Section 11. NON-EXCLUSIVITY; SURVIVAL OF RIGHTS; INSURANCE; SUBROGATION.
(a) The rights of indemnification and to receive advancement of
Expenses as provided by this Agreement shall not be deemed exclusive of any
other rights to which Indemnitee may at any time be entitled under applicable
law, the Company's Certificate of Incorporation, the Company's Bylaws, any
other agreement, a vote of stockholders or a resolution of directors, or
otherwise. No amendment, alteration or repeal of this Agreement or of any
provision hereof shall limit or restrict any right of Indemnitee under this
Agreement in respect of any action taken or omitted by such Indemnitee in his
Corporate Status prior to such amendment, alteration or repeal. To the extent
that a change in the General Corporation Law of the State of Delaware,
whether by statute or judicial decision, permits greater indemnification or
advancement of Expenses than would be afforded currently under the Company's
Bylaws and this Agreement, it is the intent of the parties hereto that
Indemnitee shall enjoy by this Agreement the greater benefits so afforded by
such change. No right or remedy herein conferred is intended to be exclusive
of any other right or remedy, and every other right and remedy shall be
cumulative and in addition to every other right and remedy given hereunder or
now or hereafter existing at law or in equity or otherwise. The assertion or
employment of any right or remedy hereunder, or otherwise, shall not prevent
the concurrent assertion or employment of any other right or remedy.
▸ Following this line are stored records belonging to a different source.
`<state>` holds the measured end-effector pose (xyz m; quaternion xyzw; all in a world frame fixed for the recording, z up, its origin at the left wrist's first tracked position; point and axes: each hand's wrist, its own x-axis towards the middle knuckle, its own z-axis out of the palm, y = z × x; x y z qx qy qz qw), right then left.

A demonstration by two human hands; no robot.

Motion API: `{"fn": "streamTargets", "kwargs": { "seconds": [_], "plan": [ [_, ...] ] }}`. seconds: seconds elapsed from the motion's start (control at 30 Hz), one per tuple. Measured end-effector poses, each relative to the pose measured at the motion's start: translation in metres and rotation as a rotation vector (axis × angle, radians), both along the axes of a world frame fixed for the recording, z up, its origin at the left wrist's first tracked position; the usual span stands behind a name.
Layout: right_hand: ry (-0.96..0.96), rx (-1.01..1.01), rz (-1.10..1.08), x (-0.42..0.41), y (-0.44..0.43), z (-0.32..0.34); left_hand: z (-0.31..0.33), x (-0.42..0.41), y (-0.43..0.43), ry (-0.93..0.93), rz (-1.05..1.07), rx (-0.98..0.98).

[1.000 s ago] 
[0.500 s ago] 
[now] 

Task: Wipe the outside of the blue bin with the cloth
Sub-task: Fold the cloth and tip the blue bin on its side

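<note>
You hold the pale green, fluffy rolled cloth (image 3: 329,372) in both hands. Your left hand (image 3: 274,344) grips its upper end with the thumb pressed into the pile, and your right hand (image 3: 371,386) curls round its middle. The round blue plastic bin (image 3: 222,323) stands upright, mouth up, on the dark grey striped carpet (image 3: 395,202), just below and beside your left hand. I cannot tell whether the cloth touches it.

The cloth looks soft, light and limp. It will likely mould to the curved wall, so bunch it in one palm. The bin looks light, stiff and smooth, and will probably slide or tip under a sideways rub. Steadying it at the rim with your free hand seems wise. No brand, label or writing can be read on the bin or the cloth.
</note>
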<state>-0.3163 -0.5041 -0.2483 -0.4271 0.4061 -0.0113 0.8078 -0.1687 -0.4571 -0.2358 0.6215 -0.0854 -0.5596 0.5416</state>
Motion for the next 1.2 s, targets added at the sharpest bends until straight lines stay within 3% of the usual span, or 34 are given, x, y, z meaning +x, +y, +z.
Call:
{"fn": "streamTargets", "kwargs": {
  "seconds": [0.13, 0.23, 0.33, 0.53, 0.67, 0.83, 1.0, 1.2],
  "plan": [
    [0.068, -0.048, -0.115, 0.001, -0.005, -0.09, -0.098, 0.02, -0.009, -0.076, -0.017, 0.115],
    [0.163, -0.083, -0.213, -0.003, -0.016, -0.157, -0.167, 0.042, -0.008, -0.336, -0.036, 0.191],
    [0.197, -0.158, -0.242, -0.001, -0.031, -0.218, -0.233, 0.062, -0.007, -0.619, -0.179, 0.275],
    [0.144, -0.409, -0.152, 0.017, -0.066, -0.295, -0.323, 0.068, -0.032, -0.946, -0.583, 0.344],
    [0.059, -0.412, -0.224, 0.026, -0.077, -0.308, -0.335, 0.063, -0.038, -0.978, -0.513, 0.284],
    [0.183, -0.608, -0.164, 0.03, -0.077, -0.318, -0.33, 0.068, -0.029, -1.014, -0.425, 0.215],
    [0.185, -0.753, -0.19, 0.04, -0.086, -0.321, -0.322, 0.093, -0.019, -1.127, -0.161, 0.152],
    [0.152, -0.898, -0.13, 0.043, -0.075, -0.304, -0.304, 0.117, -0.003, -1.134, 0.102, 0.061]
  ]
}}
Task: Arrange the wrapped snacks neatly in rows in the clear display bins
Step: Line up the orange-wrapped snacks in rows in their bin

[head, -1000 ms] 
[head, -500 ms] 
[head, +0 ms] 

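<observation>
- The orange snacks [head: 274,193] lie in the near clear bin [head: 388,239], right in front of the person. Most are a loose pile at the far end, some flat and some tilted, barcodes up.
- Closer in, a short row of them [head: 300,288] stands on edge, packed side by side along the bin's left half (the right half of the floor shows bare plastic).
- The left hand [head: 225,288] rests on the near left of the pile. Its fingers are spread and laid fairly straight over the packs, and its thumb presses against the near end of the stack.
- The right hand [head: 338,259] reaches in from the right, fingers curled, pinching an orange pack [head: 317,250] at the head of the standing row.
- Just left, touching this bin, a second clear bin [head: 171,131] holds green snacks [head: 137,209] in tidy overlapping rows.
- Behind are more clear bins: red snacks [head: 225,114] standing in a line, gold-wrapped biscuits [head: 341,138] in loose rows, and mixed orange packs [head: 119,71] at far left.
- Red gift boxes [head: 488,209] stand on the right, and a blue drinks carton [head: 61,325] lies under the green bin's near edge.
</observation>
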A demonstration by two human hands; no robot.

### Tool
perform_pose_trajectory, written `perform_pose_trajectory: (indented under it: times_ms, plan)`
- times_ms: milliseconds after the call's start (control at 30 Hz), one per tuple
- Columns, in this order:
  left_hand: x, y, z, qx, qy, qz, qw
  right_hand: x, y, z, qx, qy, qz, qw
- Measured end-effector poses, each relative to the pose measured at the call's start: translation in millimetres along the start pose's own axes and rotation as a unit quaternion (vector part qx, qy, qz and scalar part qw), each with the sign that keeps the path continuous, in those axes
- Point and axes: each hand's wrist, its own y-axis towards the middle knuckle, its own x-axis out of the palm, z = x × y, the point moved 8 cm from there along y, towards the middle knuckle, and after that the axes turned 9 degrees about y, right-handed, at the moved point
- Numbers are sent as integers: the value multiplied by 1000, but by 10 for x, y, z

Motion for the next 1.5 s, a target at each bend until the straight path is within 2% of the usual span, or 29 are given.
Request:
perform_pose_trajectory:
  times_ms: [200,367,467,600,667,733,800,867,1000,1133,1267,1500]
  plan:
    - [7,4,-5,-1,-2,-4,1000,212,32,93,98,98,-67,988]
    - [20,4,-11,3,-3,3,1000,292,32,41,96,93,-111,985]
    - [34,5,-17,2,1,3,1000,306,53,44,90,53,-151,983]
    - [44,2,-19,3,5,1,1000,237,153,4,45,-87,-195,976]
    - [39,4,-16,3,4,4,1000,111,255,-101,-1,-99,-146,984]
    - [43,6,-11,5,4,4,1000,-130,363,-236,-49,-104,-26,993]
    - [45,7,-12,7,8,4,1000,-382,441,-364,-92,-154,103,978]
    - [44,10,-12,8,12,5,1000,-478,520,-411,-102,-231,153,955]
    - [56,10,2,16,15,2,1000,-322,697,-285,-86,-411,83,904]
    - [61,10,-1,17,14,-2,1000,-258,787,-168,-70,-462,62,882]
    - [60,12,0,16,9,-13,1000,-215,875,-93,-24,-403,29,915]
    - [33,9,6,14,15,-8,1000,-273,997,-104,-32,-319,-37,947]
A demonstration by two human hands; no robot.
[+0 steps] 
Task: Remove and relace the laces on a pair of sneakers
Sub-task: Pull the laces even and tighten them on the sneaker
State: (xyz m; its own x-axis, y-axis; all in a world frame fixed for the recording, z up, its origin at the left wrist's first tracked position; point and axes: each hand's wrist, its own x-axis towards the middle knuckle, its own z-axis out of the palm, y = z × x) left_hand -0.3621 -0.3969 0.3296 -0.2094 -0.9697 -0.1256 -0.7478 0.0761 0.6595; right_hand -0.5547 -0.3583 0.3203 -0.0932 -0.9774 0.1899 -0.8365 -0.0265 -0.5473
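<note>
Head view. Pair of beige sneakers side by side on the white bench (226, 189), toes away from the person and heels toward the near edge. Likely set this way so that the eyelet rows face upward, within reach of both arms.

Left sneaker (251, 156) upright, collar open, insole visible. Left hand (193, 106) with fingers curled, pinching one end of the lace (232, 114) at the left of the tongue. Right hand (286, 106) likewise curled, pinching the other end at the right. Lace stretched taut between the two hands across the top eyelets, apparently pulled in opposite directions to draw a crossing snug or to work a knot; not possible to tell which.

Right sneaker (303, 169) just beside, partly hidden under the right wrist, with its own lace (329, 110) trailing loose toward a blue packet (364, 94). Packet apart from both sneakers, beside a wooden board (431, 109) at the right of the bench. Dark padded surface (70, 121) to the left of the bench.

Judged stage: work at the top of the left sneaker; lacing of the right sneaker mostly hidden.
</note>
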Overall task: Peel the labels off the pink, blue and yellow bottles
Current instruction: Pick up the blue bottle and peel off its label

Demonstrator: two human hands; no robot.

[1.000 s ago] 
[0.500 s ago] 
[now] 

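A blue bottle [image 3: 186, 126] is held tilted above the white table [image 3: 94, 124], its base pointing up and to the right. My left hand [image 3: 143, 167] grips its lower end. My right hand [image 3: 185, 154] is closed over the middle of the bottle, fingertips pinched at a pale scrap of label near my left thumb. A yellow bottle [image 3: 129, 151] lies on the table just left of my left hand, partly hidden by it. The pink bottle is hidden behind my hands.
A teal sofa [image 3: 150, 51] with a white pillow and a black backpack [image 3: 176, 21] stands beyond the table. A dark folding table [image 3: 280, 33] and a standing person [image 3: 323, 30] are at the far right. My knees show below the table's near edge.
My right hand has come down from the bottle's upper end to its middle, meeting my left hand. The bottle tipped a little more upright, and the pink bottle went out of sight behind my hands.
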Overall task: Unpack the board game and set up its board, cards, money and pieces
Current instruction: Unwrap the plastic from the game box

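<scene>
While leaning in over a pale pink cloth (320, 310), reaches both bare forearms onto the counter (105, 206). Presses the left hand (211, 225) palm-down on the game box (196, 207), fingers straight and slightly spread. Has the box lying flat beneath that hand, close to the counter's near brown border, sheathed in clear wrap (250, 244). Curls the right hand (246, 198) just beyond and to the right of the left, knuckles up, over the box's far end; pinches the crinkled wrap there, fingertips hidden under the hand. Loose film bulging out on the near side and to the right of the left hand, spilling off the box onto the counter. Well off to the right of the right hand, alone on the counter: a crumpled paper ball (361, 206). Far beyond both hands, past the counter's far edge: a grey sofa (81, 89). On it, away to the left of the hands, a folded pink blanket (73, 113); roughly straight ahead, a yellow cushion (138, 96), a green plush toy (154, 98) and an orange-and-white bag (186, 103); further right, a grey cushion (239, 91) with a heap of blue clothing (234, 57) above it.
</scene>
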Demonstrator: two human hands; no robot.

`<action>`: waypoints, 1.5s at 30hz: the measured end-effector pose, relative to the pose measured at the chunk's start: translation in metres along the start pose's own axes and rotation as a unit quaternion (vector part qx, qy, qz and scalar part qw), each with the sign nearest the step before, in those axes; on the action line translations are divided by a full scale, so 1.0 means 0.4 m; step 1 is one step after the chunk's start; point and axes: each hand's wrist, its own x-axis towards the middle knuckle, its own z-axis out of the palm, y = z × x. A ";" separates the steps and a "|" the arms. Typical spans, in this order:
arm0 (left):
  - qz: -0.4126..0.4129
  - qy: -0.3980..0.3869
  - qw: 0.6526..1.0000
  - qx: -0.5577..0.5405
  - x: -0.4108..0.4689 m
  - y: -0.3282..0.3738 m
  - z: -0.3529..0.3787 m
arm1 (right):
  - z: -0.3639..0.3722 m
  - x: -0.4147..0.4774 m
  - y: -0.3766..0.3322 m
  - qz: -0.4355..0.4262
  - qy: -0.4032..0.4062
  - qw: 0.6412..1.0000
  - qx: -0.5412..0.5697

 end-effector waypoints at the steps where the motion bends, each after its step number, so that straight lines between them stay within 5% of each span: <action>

(b) To the extent that the Company maintains an insurance
policy or policies providing liability insurance for directors, officers,
employees, or agents of the Company or of any other corporation, partnership,
joint venture, trust, employee benefit plan or other enterprise which such
person serves at the request of the Company, Indemnitee shall be covered by
such policy or policies in accordance with its or their terms to the maximum
extent of the coverage available for any such director, officer, employee or
agent under such policy or policies.
(c) In the event of any payment under this Agreement, the
Company shall be subrogated to the extent of such payment to all of the
rights of recovery of Indemnitee, and Indemnitee shall execute all papers
required and take all action necessary to secure such rights, including
execution of such documents as are necessary to enable the Company to bring
suit to enforce such rights.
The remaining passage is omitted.